* [Given material]:
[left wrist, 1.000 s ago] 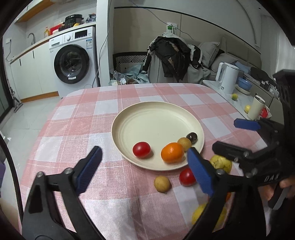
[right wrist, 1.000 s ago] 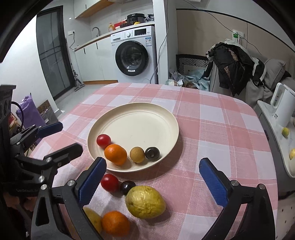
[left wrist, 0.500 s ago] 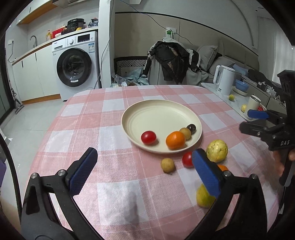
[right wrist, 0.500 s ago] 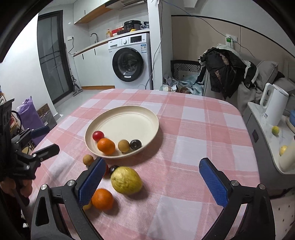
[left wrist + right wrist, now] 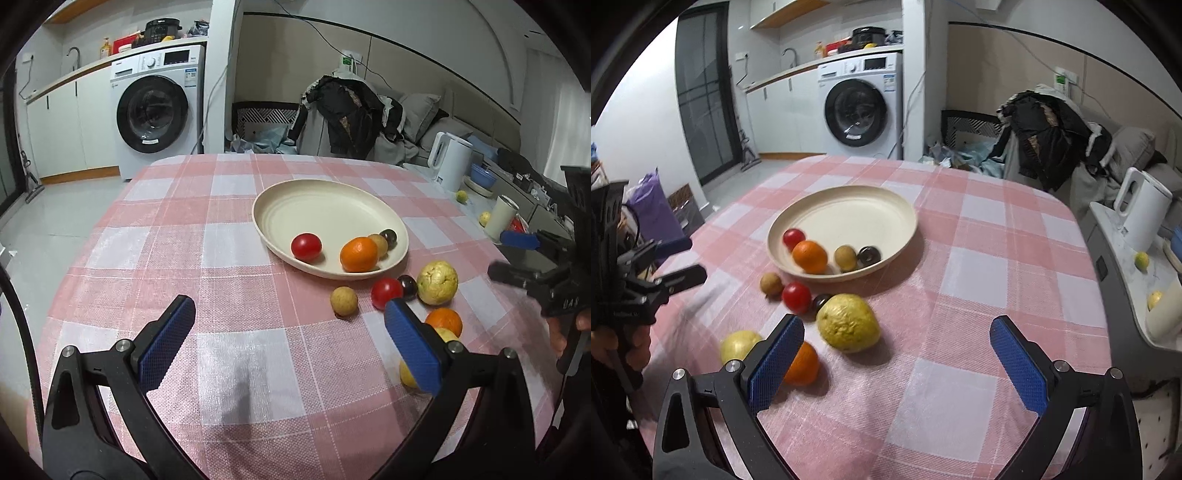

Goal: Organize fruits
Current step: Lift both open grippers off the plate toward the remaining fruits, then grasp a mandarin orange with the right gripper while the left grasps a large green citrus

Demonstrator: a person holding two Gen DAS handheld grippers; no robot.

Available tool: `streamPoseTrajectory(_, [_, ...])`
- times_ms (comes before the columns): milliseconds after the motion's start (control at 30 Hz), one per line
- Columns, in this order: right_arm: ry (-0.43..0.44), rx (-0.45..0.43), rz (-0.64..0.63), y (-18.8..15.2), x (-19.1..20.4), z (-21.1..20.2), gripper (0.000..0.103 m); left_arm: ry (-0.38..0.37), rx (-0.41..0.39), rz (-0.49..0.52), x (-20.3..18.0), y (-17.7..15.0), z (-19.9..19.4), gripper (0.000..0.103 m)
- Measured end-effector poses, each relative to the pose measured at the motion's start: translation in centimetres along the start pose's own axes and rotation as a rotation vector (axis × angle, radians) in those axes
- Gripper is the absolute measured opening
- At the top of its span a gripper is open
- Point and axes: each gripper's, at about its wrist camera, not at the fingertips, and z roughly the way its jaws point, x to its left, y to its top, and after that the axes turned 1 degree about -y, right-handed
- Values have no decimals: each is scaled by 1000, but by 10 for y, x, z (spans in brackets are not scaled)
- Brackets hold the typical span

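A cream plate (image 5: 314, 201) (image 5: 849, 206) on the pink checked tablecloth holds a red tomato (image 5: 306, 247), an orange (image 5: 359, 254), a tan round fruit (image 5: 380, 243) and a dark plum (image 5: 388, 236). Loose on the cloth near the plate lie a tan fruit (image 5: 343, 301), a red tomato (image 5: 796, 297), a dark plum (image 5: 820, 301), a big yellow guava (image 5: 847, 322), an orange (image 5: 802, 363) and a yellow lemon (image 5: 738, 345). My left gripper (image 5: 291, 343) is open and empty, hanging over bare cloth. My right gripper (image 5: 897, 363) is open too, just behind the guava.
A white kettle (image 5: 1143, 212) and small yellow fruits (image 5: 1141, 260) sit on a side counter right of the table. A chair piled with dark clothes (image 5: 351, 114) stands behind the table. A washing machine (image 5: 159, 107) is at the back left.
Both grippers have pulled back and up from the plate, so the fruits look smaller and farther away. Both stayed open. The fruits have not moved.
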Motion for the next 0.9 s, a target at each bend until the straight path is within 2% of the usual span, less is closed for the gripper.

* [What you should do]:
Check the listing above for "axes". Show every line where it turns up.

* [Solution]:
- Measured end-effector poses, each relative to the pose measured at the motion's start: translation in centimetres along the start pose's own axes and rotation as a rotation vector (axis × angle, radians) in those axes
- Point and axes: each gripper's, at about its wrist camera, not at the fingertips, and z roughly the way its jaws point, x to its left, y to its top, and after that the axes turned 1 degree about -y, right-handed

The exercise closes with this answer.